News in English

11 februari 2026

The next EU Multiannual Financial Framework

#in english

EU negotiations on the next long‑term budget are accelerating under the Cypriot Council presidency, with a focus on finalising the Global Europe external spending instrument. Civil society networks like CONCORD are actively pushing for strong development commitments, predictable funding, restored spending targets, safeguards on private‑sector instruments, and rejection of political conditionality.

The negotiations on EU’s next long-term budget are continuing in full speed. In the Council, the Danes have now passed on the torch to the Cypriots that holds the presidency the first half of 2026 and will thus lead the negotiations among the member states. For the external dimension of the budget the aim is to reach a final version of the Council’s compromised position of ‘Global Europe’ at the end of the semester. The Danish presidency presented a first version of the Council position at the end of December. 

What civil society think

Civil Society has not been less active. CONCORD Europe presented their analysis on Global Europe in December. In the paper CONCORD presents its positions and highlights the need for flexibility to be anchored in a framework that guarantees accountability, predictability, transparency and policy coherence. CONCORD emphasise the importance of the EU to act as a principled and trusted global partner – rooted in the 2030 Agenda for Sustainable Development, the Paris Agreement and the European Consensus on Development and that poverty reduction, human rights, gender equality and policy coherence are not aspirational but operational priorities. More concretely, the paper calls for the member states and the European parliament to: 

  • Protect the integrity of ODA and uphold its primary objective of poverty reduction and sustainable development goals. 
  • Balance flexibility with robust governance, transparency, and democratic oversight to ensure accountability for all spending decisions. 
  • Guarantee predictable, participatory, and multiannual funding for partner countries and civil society organisations, recognising them as equal partners. 
  • Reinstate spending targets for human development, gender equality, climate and biodiversity, CSOs and ensure support reaches the most vulnerable countries. 
  • Keep grants central, apply strong safeguards to financial instruments, and prevent the diversion of development funds toward trade or geopolitical agendas. 
  • Reject harmful political conditionality, particularly in migration cooperation, and uphold human rights and development effectiveness principles. 
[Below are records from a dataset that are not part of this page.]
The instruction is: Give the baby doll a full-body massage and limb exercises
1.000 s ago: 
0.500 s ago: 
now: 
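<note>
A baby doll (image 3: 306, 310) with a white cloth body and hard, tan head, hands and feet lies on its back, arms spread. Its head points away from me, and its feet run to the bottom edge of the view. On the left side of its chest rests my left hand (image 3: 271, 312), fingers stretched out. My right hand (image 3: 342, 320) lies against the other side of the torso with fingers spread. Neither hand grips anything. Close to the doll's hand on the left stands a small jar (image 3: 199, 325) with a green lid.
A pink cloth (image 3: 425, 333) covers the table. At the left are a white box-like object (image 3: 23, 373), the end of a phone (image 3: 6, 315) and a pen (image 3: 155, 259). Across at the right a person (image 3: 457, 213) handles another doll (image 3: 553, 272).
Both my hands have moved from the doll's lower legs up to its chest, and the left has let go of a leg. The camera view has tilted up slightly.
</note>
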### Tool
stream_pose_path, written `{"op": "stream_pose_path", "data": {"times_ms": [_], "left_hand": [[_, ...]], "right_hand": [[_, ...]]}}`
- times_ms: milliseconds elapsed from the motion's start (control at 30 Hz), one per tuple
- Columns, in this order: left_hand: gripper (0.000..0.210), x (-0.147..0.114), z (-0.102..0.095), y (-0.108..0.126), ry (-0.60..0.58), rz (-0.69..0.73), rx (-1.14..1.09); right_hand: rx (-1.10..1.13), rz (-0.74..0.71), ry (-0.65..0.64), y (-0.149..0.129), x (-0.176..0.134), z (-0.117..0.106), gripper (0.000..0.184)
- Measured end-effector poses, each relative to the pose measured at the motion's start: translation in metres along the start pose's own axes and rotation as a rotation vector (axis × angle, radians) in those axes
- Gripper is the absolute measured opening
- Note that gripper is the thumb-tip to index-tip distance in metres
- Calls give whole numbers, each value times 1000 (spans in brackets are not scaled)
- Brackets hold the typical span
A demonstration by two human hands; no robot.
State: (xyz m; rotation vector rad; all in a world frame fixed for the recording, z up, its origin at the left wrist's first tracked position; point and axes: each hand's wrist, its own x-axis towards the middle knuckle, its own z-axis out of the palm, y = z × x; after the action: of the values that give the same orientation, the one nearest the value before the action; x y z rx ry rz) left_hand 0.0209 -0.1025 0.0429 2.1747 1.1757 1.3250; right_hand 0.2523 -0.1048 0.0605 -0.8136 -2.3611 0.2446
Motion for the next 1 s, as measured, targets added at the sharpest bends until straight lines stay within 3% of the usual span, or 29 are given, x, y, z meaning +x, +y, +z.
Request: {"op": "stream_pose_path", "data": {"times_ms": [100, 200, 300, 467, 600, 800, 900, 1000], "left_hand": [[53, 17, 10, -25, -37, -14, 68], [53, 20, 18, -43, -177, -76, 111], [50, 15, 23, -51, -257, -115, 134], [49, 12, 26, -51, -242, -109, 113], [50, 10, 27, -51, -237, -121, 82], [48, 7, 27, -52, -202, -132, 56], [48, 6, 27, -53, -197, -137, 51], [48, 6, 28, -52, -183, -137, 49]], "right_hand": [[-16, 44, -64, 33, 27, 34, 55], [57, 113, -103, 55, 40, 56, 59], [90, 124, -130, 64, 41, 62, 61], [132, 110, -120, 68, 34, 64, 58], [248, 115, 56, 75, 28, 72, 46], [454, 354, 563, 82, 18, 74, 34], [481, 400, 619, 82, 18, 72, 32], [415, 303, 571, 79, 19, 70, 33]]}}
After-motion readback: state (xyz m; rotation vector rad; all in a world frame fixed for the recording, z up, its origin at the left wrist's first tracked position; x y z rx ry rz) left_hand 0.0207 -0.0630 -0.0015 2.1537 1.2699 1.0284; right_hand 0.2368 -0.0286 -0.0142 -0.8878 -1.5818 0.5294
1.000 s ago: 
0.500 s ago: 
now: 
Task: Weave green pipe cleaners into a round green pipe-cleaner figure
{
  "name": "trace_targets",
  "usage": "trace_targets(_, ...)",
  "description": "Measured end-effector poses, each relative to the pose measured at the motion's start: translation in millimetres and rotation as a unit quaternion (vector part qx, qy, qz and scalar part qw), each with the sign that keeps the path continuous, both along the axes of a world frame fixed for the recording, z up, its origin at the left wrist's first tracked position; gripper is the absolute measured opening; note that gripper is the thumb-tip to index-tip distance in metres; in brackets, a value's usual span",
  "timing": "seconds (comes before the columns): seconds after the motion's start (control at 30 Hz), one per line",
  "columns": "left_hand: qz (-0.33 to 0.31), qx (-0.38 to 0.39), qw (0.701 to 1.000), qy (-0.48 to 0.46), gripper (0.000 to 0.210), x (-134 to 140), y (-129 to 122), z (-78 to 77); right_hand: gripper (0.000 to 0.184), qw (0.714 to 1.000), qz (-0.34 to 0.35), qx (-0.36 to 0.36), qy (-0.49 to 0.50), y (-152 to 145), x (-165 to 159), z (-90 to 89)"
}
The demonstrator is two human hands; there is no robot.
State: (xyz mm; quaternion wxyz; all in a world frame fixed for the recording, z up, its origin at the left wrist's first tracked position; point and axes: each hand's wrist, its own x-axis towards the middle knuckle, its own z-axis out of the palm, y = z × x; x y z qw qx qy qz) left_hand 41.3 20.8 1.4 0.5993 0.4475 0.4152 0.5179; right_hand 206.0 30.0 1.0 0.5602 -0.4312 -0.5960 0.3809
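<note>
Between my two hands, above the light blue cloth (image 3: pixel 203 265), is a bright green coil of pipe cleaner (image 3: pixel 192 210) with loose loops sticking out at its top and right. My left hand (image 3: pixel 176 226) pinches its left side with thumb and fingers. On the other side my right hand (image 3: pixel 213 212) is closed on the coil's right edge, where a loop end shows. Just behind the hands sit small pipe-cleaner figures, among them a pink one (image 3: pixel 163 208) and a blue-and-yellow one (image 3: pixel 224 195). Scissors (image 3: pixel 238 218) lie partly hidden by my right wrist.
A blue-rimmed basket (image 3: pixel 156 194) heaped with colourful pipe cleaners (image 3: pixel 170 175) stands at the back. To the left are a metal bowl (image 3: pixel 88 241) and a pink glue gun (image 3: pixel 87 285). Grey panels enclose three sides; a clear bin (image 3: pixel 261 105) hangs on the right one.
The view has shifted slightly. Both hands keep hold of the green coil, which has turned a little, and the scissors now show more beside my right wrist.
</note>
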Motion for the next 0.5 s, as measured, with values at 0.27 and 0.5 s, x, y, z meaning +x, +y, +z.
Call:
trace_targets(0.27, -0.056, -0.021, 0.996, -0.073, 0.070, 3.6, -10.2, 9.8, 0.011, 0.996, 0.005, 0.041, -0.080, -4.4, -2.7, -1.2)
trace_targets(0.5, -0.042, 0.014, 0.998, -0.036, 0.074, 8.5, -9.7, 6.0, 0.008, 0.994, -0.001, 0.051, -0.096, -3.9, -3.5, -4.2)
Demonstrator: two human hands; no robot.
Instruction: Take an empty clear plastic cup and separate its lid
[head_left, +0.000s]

The MFF HUB, an informal network that gathers civil society in the EU, including the large Brussels based networks CONCORD, VOICE, CAN and EPLO, as well as think tanks and UN agencies for joint efforts to increase financing for development, humanitarian help and global climate action in the next MFF, has also presented its position paper Global Europe: A blueprint for long-term prosperity . In the paper the MFF HUB calls the member states and the parliament to:  

Sustain ambition & deliver at scale

  • Safeguard the €200.3 billion budget for the GEI as the bare minimum for a credible global player. 
  • Agree on new Own Resources. 
  • Ensure decommitments flow back to the budget line of origin. 
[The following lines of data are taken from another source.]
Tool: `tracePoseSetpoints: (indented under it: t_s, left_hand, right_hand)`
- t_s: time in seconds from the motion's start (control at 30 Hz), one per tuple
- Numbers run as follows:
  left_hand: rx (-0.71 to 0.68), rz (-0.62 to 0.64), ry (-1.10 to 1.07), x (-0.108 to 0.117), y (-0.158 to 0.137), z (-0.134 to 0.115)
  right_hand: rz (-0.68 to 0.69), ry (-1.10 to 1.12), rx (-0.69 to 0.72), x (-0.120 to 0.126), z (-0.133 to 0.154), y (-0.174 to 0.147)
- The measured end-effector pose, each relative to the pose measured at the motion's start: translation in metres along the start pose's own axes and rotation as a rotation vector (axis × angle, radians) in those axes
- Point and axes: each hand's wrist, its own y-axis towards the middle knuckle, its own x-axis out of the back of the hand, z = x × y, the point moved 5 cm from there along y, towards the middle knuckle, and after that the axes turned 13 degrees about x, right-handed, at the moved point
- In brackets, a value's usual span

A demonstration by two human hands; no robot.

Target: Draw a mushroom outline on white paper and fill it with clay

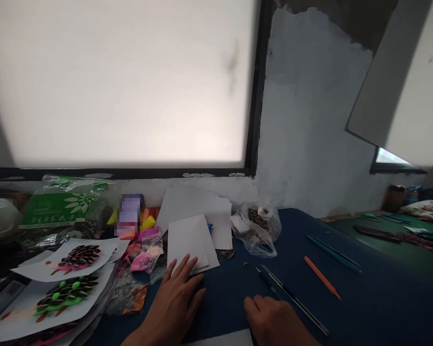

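i see the left hand (178, 294), spread, touching white paper (186, 238) at lower centre! right hand (272, 319), bottom right of centre, sits curled near a pen (267, 282); its grip i can't tell.

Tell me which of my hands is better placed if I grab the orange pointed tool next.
Probably your right hand: it lies curled on the same side as the orange pointed tool and nearer to it. Your left hand is farther off, fingers at the white paper.
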Motion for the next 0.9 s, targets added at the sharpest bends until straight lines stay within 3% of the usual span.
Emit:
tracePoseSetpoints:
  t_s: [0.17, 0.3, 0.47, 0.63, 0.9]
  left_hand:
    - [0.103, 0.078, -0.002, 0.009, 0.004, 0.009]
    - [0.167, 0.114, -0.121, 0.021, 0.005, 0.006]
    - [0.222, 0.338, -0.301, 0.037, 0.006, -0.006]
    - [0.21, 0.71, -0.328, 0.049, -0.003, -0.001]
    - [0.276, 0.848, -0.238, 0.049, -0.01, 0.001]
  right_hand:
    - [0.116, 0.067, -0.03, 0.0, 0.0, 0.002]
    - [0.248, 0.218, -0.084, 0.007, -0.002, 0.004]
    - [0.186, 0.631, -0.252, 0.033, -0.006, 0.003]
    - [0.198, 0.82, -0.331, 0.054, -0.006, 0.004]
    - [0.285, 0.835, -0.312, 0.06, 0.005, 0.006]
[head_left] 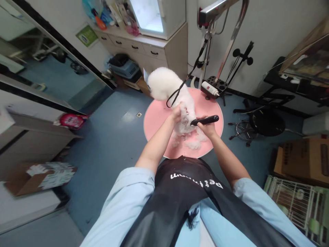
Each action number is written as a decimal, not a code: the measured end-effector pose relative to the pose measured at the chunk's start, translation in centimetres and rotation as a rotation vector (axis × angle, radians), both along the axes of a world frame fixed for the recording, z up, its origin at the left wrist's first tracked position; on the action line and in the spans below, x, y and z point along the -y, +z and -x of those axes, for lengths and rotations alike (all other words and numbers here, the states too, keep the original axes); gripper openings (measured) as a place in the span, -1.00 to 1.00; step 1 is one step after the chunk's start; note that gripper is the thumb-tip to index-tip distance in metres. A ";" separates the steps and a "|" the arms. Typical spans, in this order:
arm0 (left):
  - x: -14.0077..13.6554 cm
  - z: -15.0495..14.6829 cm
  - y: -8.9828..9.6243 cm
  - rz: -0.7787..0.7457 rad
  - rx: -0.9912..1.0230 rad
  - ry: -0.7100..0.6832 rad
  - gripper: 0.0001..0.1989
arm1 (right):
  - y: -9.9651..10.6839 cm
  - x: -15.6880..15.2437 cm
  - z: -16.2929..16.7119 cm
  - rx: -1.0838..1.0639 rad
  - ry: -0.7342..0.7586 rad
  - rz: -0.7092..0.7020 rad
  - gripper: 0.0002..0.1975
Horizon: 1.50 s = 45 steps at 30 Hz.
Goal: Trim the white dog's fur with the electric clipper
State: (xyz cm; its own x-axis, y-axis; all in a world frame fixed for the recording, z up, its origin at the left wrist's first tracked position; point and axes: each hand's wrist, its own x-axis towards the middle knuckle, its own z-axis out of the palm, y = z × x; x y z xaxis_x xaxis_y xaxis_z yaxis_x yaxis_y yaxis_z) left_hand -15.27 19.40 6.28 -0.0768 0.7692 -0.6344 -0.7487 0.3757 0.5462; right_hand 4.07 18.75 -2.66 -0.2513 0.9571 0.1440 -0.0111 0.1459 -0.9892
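Observation:
A small white fluffy dog (167,90) stands on a round pink grooming table (155,118), held by a black leash (177,93) that runs up to a metal arm. My left hand (177,112) grips the dog's rear body. My right hand (208,127) is closed around a black clipper (205,120), whose tip rests against the dog's hindquarters. Loose white fur (193,142) lies on the table near me.
A black stool (266,122) stands to the right of the table. Behind it is a metal grooming arm (231,37) with a power strip (210,88). Cabinets (151,51) line the back wall. Cardboard boxes (300,159) and a wire cage (298,202) sit at the right.

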 end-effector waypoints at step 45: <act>1.3 0.5 1.8 -0.037 -0.107 -0.040 -0.45 | -4.1 7.4 1.2 -0.038 -0.170 0.073 -0.61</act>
State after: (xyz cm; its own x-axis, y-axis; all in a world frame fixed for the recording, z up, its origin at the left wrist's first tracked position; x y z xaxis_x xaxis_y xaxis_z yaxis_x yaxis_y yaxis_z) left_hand -15.80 18.06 8.13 -0.1112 0.7954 -0.5958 -0.6702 0.3826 0.6360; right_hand 2.87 11.31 -6.80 -0.0812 0.9936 0.0786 -0.0298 0.0764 -0.9966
Deliver impact through proven, effective investments

  • Reinstate cross-cutting spending targets, dedicating at least 20% of the GEI budget to promoting human development, 50% for climate and environment spending and 85% to projects promoting gender equality. 
  • Introduce restrictions and safeguards on direct grants to the private sector, including a €5m cap and public disclosure. 
  • Preserve grant funding by capping the proportion of the GEI that can be used for guarantees.  
  • Reject aid conditionality. 

Uphold transparency and oversight 

  • Reject provisions that allow the GEI’s ODA target to be adjusted during the course of the budget cycle. 
  • Set minimum levels of funding for strategic investments, including sub-Saharan Africa, Humanitarian Assistance and the global pillar. 
  • Define and ring-fence 70% of the geographic and global pillars for programmable activities. 

What think tanks think

Not surprisingly the think tanks have too been doing some thinking around Global Europe. 
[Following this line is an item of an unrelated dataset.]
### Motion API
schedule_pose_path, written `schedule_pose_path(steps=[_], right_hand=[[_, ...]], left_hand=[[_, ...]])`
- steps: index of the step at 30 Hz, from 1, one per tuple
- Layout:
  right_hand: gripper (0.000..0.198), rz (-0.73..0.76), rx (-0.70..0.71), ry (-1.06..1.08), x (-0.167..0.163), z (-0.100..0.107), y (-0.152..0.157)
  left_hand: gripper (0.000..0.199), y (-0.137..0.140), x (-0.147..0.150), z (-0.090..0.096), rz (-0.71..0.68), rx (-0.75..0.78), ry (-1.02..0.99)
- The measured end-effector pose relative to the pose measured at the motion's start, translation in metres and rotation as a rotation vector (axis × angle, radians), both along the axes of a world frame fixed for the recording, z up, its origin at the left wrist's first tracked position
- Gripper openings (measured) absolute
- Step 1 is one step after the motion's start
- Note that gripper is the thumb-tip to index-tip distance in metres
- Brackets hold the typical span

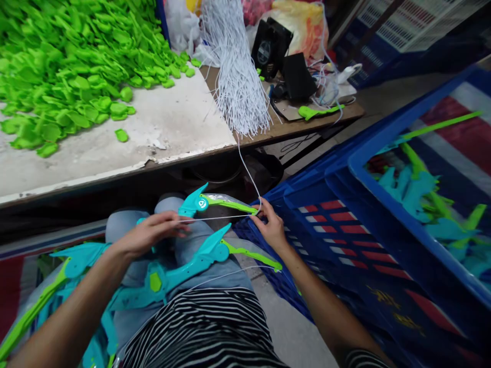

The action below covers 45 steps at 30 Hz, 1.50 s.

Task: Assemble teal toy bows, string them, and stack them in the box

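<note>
Striped shirt (203, 327) nearest — farther, my left hand (164, 229) pinches white cord (215, 219), my right hand (269, 221) a green tip (248, 209).

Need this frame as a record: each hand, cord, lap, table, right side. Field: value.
left hand: pinching white cord
right hand: fingers closed at the tip of a green arm, which joins a turquoise piece
cord run: nearly straight between the hands; a strand also rises from the right hand toward the cord bundle
lap: turquoise-and-green assembly
table: heap of green pieces, the cord bundle, black fan
right side: blue crate holding turquoise and green parts
</note>
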State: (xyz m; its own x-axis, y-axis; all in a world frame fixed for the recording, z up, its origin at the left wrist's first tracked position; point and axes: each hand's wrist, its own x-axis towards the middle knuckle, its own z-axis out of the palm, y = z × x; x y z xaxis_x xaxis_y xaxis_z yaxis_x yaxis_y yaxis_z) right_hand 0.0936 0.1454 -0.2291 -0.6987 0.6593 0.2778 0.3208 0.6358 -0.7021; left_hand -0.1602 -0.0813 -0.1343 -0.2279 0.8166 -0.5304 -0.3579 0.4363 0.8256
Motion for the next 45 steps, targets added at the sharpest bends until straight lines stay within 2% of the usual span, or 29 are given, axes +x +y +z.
schedule_pose_path(steps=[3, 5, 8, 10, 13, 16, 18, 20, 22, 23, 24, 26, 27, 29, 30, 32, 34, 37, 40, 42, 45], right_hand=[[0.057, 0.011, -0.004, -0.022, -0.004, 0.001, 0.006], [0.059, 0.013, 0.003, -0.048, -0.009, 0.003, 0.01], [0.061, 0.01, 0.002, -0.117, -0.019, 0.007, 0.017], [0.06, 0.007, 0.0, -0.18, -0.026, 0.01, 0.021], [0.056, 0.001, 0.001, -0.249, -0.035, 0.011, 0.028], [0.055, 0.034, -0.022, -0.301, -0.038, 0.015, 0.039], [0.053, 0.062, -0.026, -0.337, -0.044, 0.023, 0.042], [0.05, 0.083, 0.011, -0.303, -0.06, 0.037, 0.031], [0.044, 0.165, 0.073, -0.184, -0.089, 0.052, -0.001], [0.039, 0.261, 0.106, -0.118, -0.107, 0.058, -0.024], [0.034, 0.398, 0.135, -0.072, -0.126, 0.062, -0.052], [0.03, 0.761, 0.198, -0.075, -0.165, 0.065, -0.113], [0.032, 0.916, 0.246, -0.117, -0.182, 0.063, -0.142], [0.041, 1.08, 0.361, -0.303, -0.209, 0.056, -0.188], [0.044, 1.118, 0.407, -0.397, -0.219, 0.053, -0.202], [0.051, 1.166, 0.427, -0.526, -0.235, 0.05, -0.209], [0.057, 1.259, 0.315, -0.555, -0.251, 0.049, -0.196], [0.053, 1.425, -0.017, -0.565, -0.274, 0.051, -0.161], [0.049, 1.463, -0.319, -0.637, -0.29, 0.051, -0.14], [0.053, 1.442, -0.431, -0.681, -0.295, 0.049, -0.137], [0.055, 1.4, -0.475, -0.716, -0.296, 0.049, -0.139]], left_hand=[[0.023, -0.065, -0.023, 0.031, 0.472, 0.009, 0.085], [0.024, -0.096, -0.028, 0.044, 0.809, 0.02, 0.138], [0.017, -0.119, -0.022, 0.052, 1.21, 0.226, 0.121], [0.014, -0.124, -0.015, 0.055, 1.353, 0.389, 0.058], [0.015, -0.133, -0.006, 0.059, 1.41, 0.466, 0.014], [0.024, -0.149, 0.003, 0.059, 1.392, 0.493, 0.046], [0.03, -0.156, 0.011, 0.055, 1.347, 0.463, 0.061], [0.033, -0.155, 0.022, 0.047, 1.286, 0.383, 0.029], [0.036, -0.146, 0.034, 0.038, 1.225, 0.306, -0.059], [0.037, -0.139, 0.039, 0.034, 1.198, 0.281, -0.111], [0.038, -0.131, 0.044, 0.03, 1.174, 0.267, -0.159], [0.038, -0.119, 0.051, 0.026, 1.144, 0.254, -0.22], [0.038, -0.115, 0.053, 0.026, 1.134, 0.251, -0.233], [0.037, -0.112, 0.054, 0.026, 1.121, 0.265, -0.234], [0.037, -0.114, 0.054, 0.027, 1.125, 0.282, -0.225], [0.036, -0.123, 0.051, 0.028, 1.169, 0.319, -0.18], [0.035, -0.139, 0.045, 0.027, 1.28, 0.33, -0.086], [0.032, -0.167, 0.031, 0.021, 1.509, 0.285, 0.157], [0.029, -0.192, 0.016, 0.011, 1.679, 0.174, 0.417], [0.026, -0.203, 0.008, 0.005, 1.708, 0.076, 0.538], [0.023, -0.21, 0.0, 0.0, 1.67, -0.036, 0.655]])
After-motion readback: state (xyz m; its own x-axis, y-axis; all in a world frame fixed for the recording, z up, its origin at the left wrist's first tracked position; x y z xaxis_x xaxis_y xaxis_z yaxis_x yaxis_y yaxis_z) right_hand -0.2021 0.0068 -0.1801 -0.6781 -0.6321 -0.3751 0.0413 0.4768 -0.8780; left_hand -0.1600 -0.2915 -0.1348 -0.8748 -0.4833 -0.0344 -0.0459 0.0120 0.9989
ECDPM, the European Centre for Development Management, have produced substantial work on the MFF. For example, in this recently published commentary they explore how emerging horizontal budget choices are reshaping the context for the Global Europe instrument, and why connecting the dots between internal priorities and external action will be decisive as negotiations move into 2026.

The European Think Tanks Group (ETTG), a network of European independent think tanks working on EU international cooperation for global sustainable development, has presented this brief on Global Europe. The brief provides an overview of some of the key issues and concerns raised in the fourth annual ETTG Dialogue and identifies policy priorities for the negotiations ahead. Background: A few times a year ETTG organises Annual Dialogue on the EU and Global Development, that convenes closed-door dialogue among analysts and policymakers from different EU member states and institutions. At the fourth annual ETTG Dialogue in October the Global Europe was examined and discussed. The key messages in the brief are:  

  • Maintaining the ambition of the Global Europe Instrument (GEI) proposal will require a compelling narrative bridging the internal and external EU policy objectives. 
  • The GEI provides flexibility, which must be balanced with predictability and accountability. 
  • Development commitments must be safeguarded as new tools are introduced. 
  • Coherence across EU financing instruments is crucial for a credible external offer.